YOUR INSTRUCTIONS:
Your response should contain only the lines running from the top of the data below through the line with "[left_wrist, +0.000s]", both included. Pictures must be omitted.

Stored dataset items

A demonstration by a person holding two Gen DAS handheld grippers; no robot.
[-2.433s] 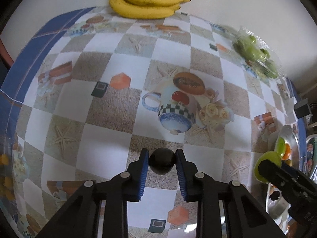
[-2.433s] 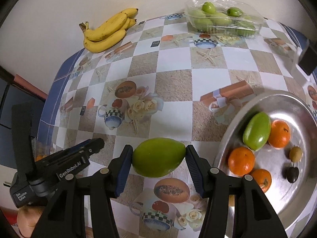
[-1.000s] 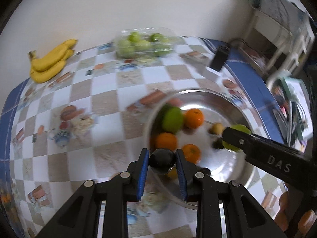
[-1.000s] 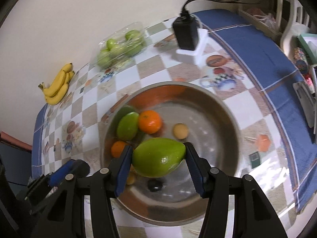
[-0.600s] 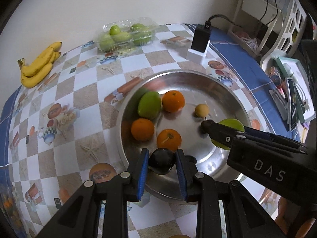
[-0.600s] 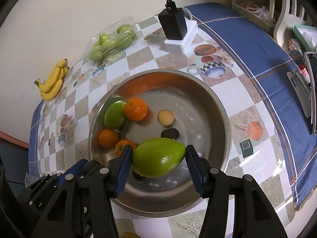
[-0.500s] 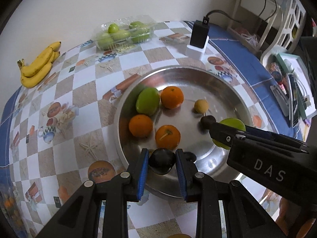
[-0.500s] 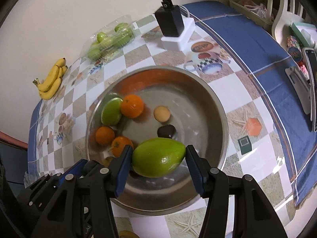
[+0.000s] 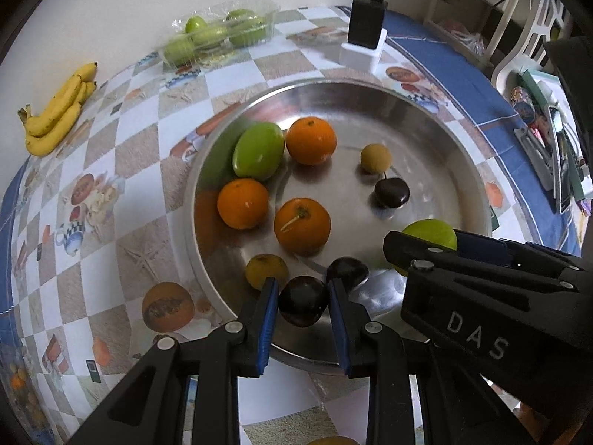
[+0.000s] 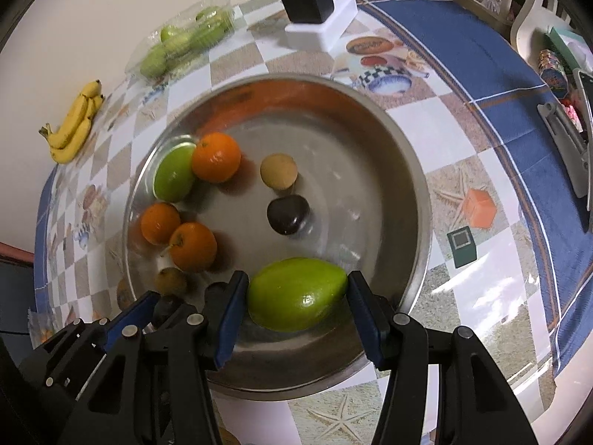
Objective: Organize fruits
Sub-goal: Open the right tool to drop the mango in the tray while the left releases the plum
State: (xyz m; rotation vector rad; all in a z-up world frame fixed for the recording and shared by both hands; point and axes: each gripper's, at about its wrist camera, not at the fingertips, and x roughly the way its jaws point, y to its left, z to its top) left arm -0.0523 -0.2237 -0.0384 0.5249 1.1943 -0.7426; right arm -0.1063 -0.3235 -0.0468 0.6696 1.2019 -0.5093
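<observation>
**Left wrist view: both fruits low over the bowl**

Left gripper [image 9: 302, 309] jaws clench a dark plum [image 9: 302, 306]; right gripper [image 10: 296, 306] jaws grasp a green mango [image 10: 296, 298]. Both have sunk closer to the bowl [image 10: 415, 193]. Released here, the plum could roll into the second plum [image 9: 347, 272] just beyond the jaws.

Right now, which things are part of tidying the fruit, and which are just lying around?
Part of the job: metal bowl, green mango, dark plum, oranges.
Just lying around: charger, things off the table's right edge.
</observation>
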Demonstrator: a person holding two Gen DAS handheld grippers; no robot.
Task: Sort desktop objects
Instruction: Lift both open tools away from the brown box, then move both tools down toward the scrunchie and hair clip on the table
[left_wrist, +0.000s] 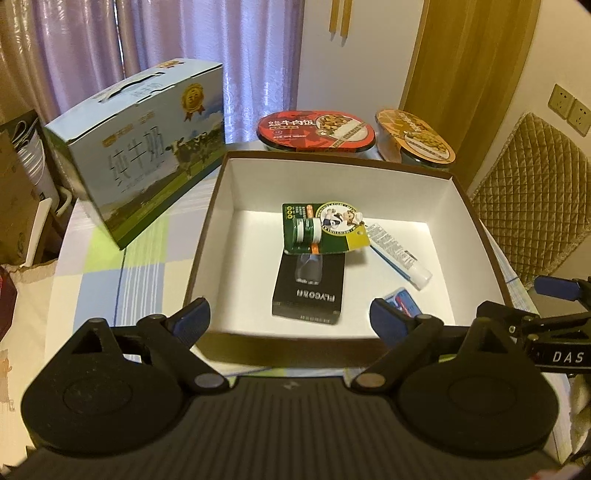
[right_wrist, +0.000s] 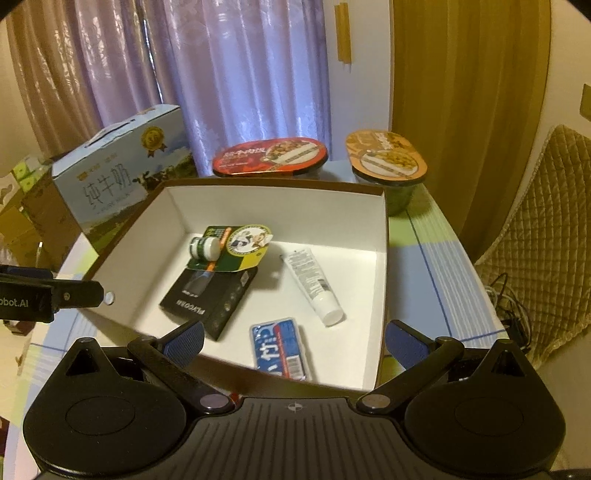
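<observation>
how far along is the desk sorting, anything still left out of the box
Done: the green blister card, black carton, white tube and blue pack all lie in the open box. In hand: nothing; left gripper and right gripper are open and empty. Left: apparently nothing small, only the milk carton and two meal bowls beside the box.

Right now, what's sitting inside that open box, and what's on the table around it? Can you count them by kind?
Inside the open box:
Green blister card: 1
Black carton: 1
White tube: 1
Blue packet: 1
On the table outside it:
Milk carton: 1
Ready-meal bowls, red and orange: 2
Total: 7
</observation>
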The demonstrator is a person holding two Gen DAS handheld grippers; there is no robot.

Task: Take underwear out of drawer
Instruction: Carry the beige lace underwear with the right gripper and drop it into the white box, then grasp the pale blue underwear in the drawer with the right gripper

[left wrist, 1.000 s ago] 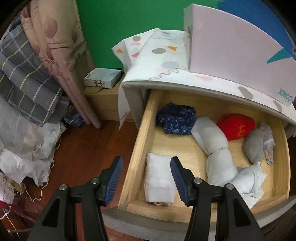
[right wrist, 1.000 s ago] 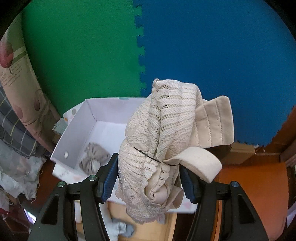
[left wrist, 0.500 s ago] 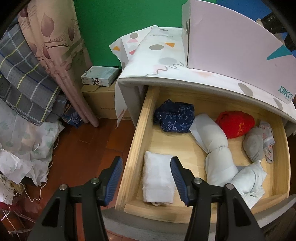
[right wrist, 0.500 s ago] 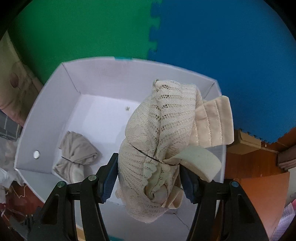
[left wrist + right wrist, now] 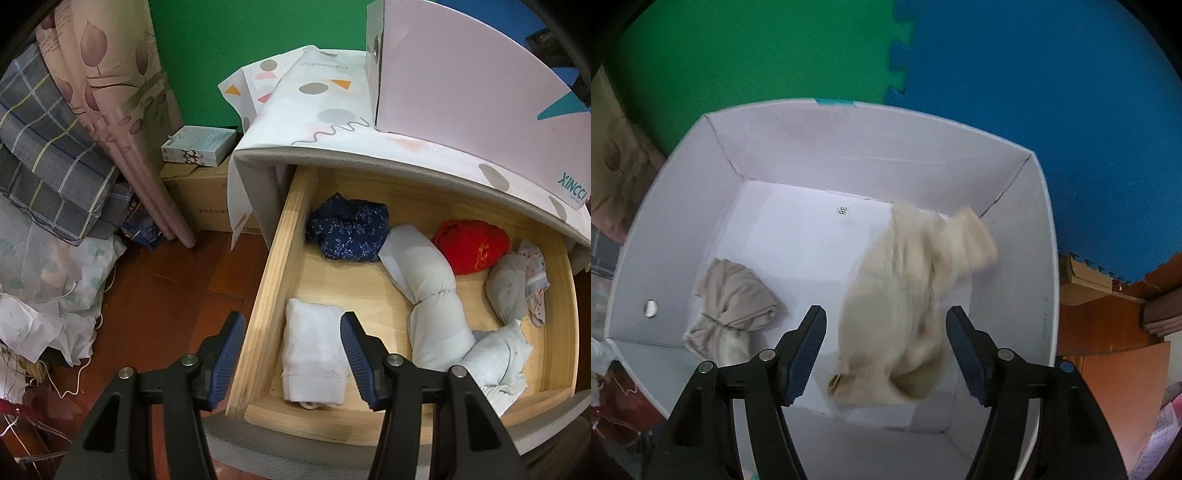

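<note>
- Holding two bundles, the white box (image 5: 683, 206): a blurred cream lace underwear bundle (image 5: 905, 295) at right, a tied beige bundle (image 5: 733, 306) at left
- Right gripper (image 5: 886, 343) above the box, jaws spread, gripping nothing
- Wooden drawer (image 5: 280, 266) open, about seven rolled garments inside, among them a white roll (image 5: 314, 358), navy roll (image 5: 349, 232), red roll (image 5: 471, 245)
- Left gripper (image 5: 291, 352) jaws spread, empty, above the drawer's front left corner

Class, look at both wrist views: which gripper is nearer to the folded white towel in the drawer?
Left. The left gripper hangs open just over the white towel; the right gripper is over the white box, towel unseen.
</note>
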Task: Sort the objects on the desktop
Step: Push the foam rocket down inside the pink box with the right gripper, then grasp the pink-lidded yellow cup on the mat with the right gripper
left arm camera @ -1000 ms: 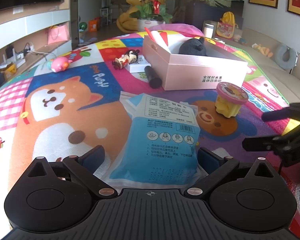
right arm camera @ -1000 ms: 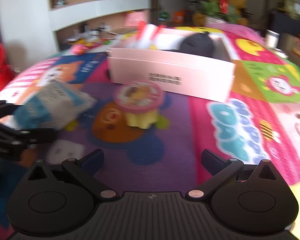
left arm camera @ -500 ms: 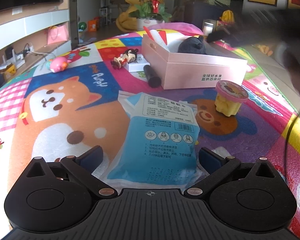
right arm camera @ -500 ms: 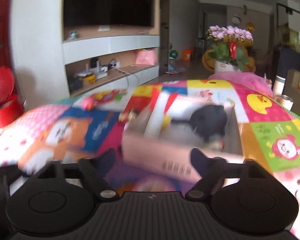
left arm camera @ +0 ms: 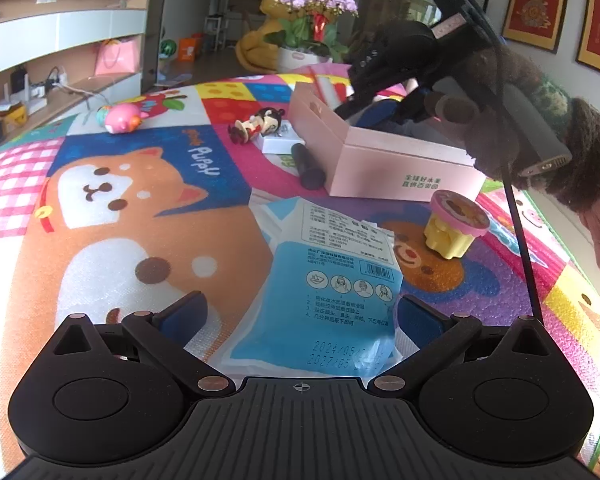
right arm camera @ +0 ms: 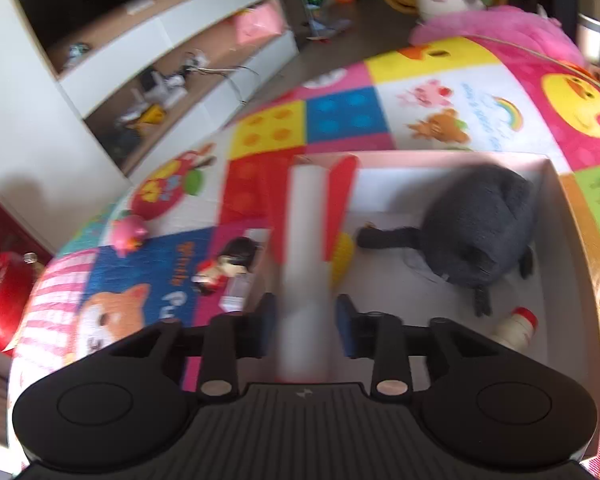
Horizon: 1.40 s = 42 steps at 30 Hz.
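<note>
My left gripper (left arm camera: 300, 316) is open and straddles a blue mask packet (left arm camera: 332, 280) lying flat on the play mat; its pads stand clear of the packet's sides. My right gripper (right arm camera: 305, 326) reaches into the pink box (left arm camera: 400, 168), its jaws closing on an upright white tube (right arm camera: 305, 264) with the pads against the tube's sides. A red flap (right arm camera: 340, 200) sits beside the tube. In the left wrist view a hand in a brown fuzzy sleeve (left arm camera: 540, 120) holds that gripper over the box.
Inside the box (right arm camera: 560, 208) lie a dark plush toy (right arm camera: 488, 232) and a small red-capped bottle (right arm camera: 518, 326). On the mat are a yellow cup with a pink lid (left arm camera: 454, 224), a black cylinder (left arm camera: 308, 164), a doll figure (left arm camera: 260, 122) and a pink pig toy (left arm camera: 122, 118).
My right gripper swung from above the yellow cup up over the pink box, and its wide jaws came together around the white tube. The left gripper and packet stayed put.
</note>
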Tool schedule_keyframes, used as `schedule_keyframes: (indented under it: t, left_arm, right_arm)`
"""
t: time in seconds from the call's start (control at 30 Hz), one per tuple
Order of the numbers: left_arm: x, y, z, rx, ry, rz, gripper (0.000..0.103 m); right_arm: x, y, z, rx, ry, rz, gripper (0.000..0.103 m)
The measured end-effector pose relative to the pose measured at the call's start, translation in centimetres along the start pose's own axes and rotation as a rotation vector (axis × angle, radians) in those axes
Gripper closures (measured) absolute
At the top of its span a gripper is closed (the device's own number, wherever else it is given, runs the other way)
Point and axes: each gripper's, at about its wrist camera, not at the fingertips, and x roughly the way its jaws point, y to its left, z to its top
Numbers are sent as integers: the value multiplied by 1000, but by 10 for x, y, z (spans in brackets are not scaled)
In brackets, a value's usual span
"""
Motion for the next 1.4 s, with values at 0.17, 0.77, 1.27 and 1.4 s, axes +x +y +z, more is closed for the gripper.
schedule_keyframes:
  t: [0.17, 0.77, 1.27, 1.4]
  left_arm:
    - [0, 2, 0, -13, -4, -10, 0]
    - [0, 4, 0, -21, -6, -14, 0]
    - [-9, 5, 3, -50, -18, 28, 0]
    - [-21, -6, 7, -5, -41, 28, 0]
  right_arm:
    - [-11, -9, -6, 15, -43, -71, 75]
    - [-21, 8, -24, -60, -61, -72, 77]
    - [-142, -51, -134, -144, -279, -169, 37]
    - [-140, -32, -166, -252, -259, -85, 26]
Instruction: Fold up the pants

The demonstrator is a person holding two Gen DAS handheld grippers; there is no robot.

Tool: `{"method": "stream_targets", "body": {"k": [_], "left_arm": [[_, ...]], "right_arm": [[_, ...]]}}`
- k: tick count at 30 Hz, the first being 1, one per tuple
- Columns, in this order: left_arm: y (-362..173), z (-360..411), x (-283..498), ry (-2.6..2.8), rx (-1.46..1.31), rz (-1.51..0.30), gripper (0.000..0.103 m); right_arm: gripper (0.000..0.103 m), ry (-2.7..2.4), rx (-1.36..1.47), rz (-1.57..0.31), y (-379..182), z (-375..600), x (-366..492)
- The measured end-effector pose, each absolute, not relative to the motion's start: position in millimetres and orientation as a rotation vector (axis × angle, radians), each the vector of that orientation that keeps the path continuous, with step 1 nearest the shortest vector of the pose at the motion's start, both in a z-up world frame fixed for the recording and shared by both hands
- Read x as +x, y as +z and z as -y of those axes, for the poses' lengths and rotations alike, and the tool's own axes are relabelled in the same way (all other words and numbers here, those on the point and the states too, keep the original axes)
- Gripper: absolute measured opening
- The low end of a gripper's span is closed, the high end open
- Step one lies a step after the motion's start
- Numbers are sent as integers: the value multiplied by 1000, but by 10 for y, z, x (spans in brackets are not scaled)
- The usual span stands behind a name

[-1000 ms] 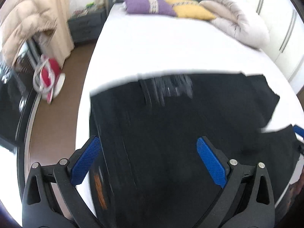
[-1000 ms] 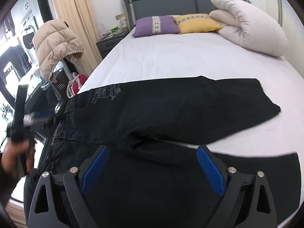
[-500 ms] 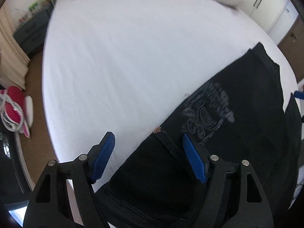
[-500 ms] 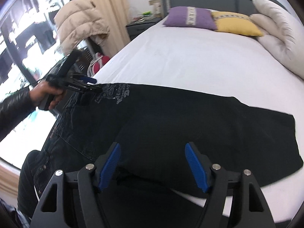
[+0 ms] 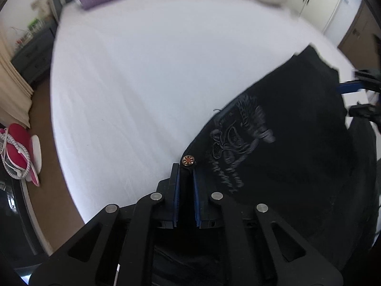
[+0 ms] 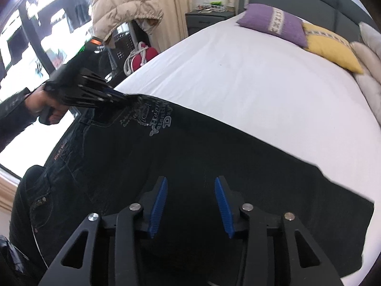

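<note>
Lying spread across the near part of the white bed (image 6: 250, 76), the black pants (image 6: 214, 157) have their waist end toward my left and one leg stretched out to my right, its hem close to the mattress edge. A grey printed emblem (image 5: 240, 143) sits near the waist, and a small round button (image 5: 188, 160) shows right at the waistband corner. My left gripper (image 5: 185, 186) is clamped on that waistband corner, the blue pads pressed together with dark cloth pinched between them, just below the button. From the right wrist view I can see the same gripper (image 6: 112, 96) biting the fabric beside the emblem, with my left hand (image 6: 45, 106) wrapped around its handle. My right gripper (image 6: 190, 205) hovers over the middle of the pants with its blue fingers apart and nothing between them; I cannot tell whether they touch the cloth. At the head of the bed lie a purple pillow (image 6: 273, 22) and a yellow pillow (image 6: 331, 47) side by side. A beige padded jacket (image 6: 121, 7) hangs beyond the bed's left side.
</note>
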State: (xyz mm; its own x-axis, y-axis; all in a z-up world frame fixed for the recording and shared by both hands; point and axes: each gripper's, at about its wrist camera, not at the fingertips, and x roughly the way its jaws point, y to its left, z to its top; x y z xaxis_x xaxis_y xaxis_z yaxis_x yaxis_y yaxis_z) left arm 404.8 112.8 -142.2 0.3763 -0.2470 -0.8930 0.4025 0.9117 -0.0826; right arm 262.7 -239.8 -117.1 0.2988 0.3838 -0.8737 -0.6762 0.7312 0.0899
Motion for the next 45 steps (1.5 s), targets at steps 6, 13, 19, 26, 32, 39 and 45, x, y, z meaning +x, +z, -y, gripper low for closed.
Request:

OUTPUT OF THE TASK:
A demonstration by a person holding two Gen DAS handheld grippers; no robot.
[-2.433s] 
[-2.433s] 
[-1.000s] 
[-1.000s] 
[-0.600s] 
[-0.600s] 
[-0.500s] 
[-0.500s] 
[+0.000s] 
[+0.000s] 
Objective: Organize fruits
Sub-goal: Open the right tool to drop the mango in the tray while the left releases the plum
State: (xyz m; rotation vector rad; all in a z-up world frame fixed for the recording and shared by both hands; point and axes: each gripper's, at about its wrist camera, not at the fingertips, and x roughly the way its jaws point, y to its left, z to its top) left arm -0.0523 -0.2237 -0.0384 0.5249 1.1943 -0.7426; right arm -0.1063 -0.3235 -0.0468 0.6696 1.2019 -0.5093
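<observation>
**Left wrist view: both fruits low over the bowl**

Left gripper [image 9: 302, 309] jaws clench a dark plum [image 9: 302, 306]; right gripper [image 10: 296, 306] jaws grasp a green mango [image 10: 296, 298]. Both have sunk closer to the bowl [image 10: 415, 193]. Released here, the plum could roll into the second plum [image 9: 347, 272] just beyond the jaws.

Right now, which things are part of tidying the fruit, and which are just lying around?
Part of the job: metal bowl, green mango, dark plum, oranges.
Just lying around: charger, things off the table's right edge.
</observation>
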Demonstrator: a person holding two Gen DAS handheld grippers; no robot.
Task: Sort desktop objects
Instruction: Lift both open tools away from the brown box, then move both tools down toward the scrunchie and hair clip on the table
[left_wrist, +0.000s] 

No further output remains.